## About this task:
The data below should be transcribed in full, with no picture included.
════════
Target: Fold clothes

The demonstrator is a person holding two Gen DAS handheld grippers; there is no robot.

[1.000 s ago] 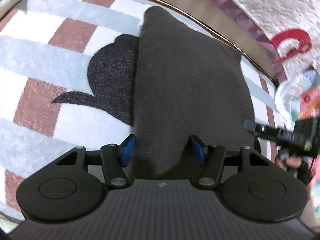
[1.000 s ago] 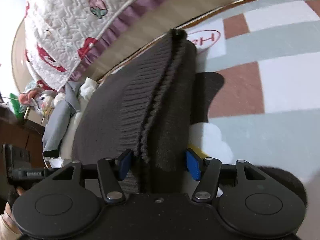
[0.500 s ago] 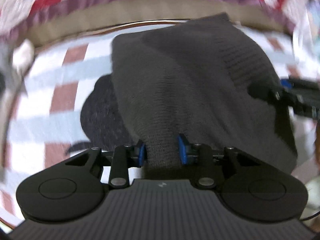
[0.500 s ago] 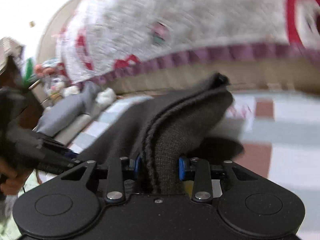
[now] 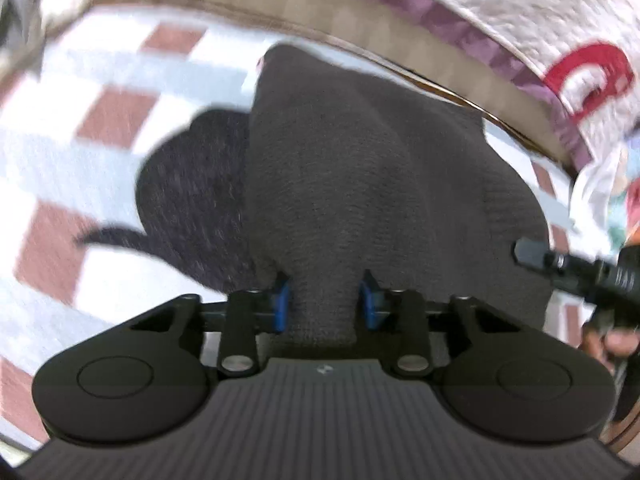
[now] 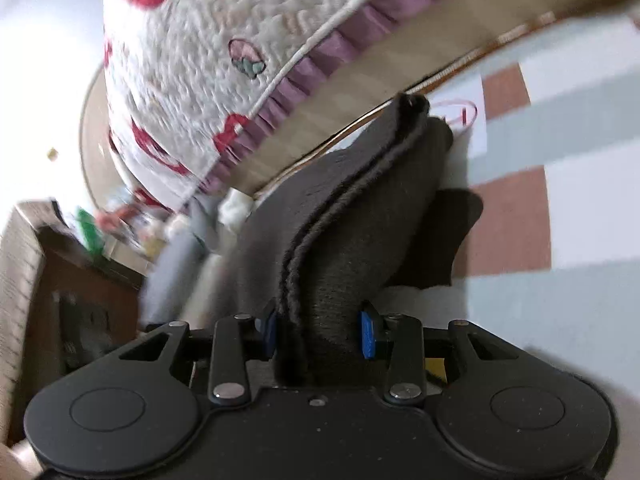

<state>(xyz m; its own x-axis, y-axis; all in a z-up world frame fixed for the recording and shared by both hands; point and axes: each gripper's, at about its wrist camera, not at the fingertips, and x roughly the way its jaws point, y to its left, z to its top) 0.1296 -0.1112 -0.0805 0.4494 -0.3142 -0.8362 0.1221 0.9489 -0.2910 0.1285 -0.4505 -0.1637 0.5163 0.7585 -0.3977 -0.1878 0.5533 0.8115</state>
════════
## Answer for this exercise:
Target: Fold clothes

The demonstrator is a person holding two Gen DAS handheld grippers; there is no robot.

[1.000 s ago] 
[1.000 s ago] 
[0.500 s ago] 
[0.500 s ago] 
[now] 
[now] 

<state>(xyz m; its own x-axis, y-axis; all in a z-up world frame fixed for the recording and shared by both hands; point and axes: each gripper's, at about its wrist camera, not at the fingertips, and x roughly the way its jaws point, y to its left, z to its top) 0.1296 -0.1112 -0.0805 0.4494 -0.3142 -0.8362 0.1221 0.9489 -0.2910 0.1285 -0.4505 -0.1637 0.5163 0.7585 -0.3977 -0.1878 0.5533 0.8115</state>

Nothing else remains for the exercise.